A similar calculation is likely in the final. Given Marcelo is such an attacking full-back, Jürgen Klopp may decide it makes sense to have Salah sit in the space he will inevitably leave behind him. If he does, though, it will probably require an adjustment in midfield so that Georginio Wijnaldum offers Alexander-Arnold more support than he did on Wednesday.
Much, though, depends on Real Madrid’s shape. To play the 4-4-2 they did against Bayern on Tuesday would seem to play into Liverpool’s hands. Not only would it not put direct pressure on the full-backs, forcing them, at the very least, to engage in a game of chicken every time they ventured forward, it would cede control of the midfield to Liverpool, who would have three men in the middle of midfield against two.
Zinedine Zidane may opt for the 4-3-3 he deployed in the Champions League this season at Borussia Dortmund in the group stage and Bayern in the semi-final, but although Real won both fixtures they were defensively convincing in neither. It may be, then, that Zidane prefers a 4-3-1-2, probably with Isco operating behind Cristiano Ronaldo, who could pull left to pressure Alexander-Arnold, and Karim Benzema.

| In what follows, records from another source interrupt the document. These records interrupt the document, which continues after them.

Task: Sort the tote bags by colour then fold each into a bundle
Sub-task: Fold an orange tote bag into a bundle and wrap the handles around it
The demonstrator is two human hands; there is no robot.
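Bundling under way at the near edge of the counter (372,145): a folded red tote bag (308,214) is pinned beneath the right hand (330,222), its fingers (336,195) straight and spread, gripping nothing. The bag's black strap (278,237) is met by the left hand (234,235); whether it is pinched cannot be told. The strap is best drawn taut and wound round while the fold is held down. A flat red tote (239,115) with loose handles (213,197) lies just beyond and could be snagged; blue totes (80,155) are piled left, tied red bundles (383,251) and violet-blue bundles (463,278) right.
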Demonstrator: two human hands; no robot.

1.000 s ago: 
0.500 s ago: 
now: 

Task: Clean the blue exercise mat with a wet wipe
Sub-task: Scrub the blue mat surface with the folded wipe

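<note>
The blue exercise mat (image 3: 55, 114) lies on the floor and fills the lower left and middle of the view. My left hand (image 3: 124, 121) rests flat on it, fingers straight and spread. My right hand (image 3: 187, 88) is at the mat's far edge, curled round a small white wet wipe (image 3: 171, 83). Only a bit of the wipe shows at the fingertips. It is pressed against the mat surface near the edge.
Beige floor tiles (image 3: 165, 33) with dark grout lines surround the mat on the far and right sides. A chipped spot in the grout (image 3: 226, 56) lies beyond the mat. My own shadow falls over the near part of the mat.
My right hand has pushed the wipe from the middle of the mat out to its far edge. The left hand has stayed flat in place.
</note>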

That would, admittedly, give Andy Robertson a certain freedom on the Liverpool left, a particular issue if Carvajal is not back or if he is not fully fit, but it would threaten Liverpool in another area where they have looked vulnerable – at the back of midfield. The problem of their highly mobile and aggressive central midfield three is they can leave the back four exposed, and it is easy to imagine Isco finding space in front of Virgil van Dijk and Dejan Lovren and orchestrating Liverpool’s destruction.
But those doubts are all the result of Liverpool’s timorousness in the second half in Rome, where they seemed to become caught between the two stools of playing with their usual verve and trying to stifle the game. A tentativeness crept into their play and their counterattacks, usually so fluent, began to break down amid indecision around the edge of the box.
Ronaldo and Benzema will do minimal defensive work which means there will at least be occasions when Liverpool have an extra man in midfield. Marcelo will get caught upfield. Depending on the progress of Carvajal’s injury, Real may have a weakness at right-back.
Liverpool should offer more of a threat on the flanks. They certainly have a physical advantage. If they can play with the pace and conviction they showed in the first half of the first leg against Manchester City or the final 15 minutes of the first half against Roma at Anfield, they could blow Real Madrid away. But they do have defensive vulnerabilities and Real, as Marcelo noted, have a habit of winning games they have in no way controlled, largely by dint of having some very, very good players.
Reason seems of little use here; this will be chaos.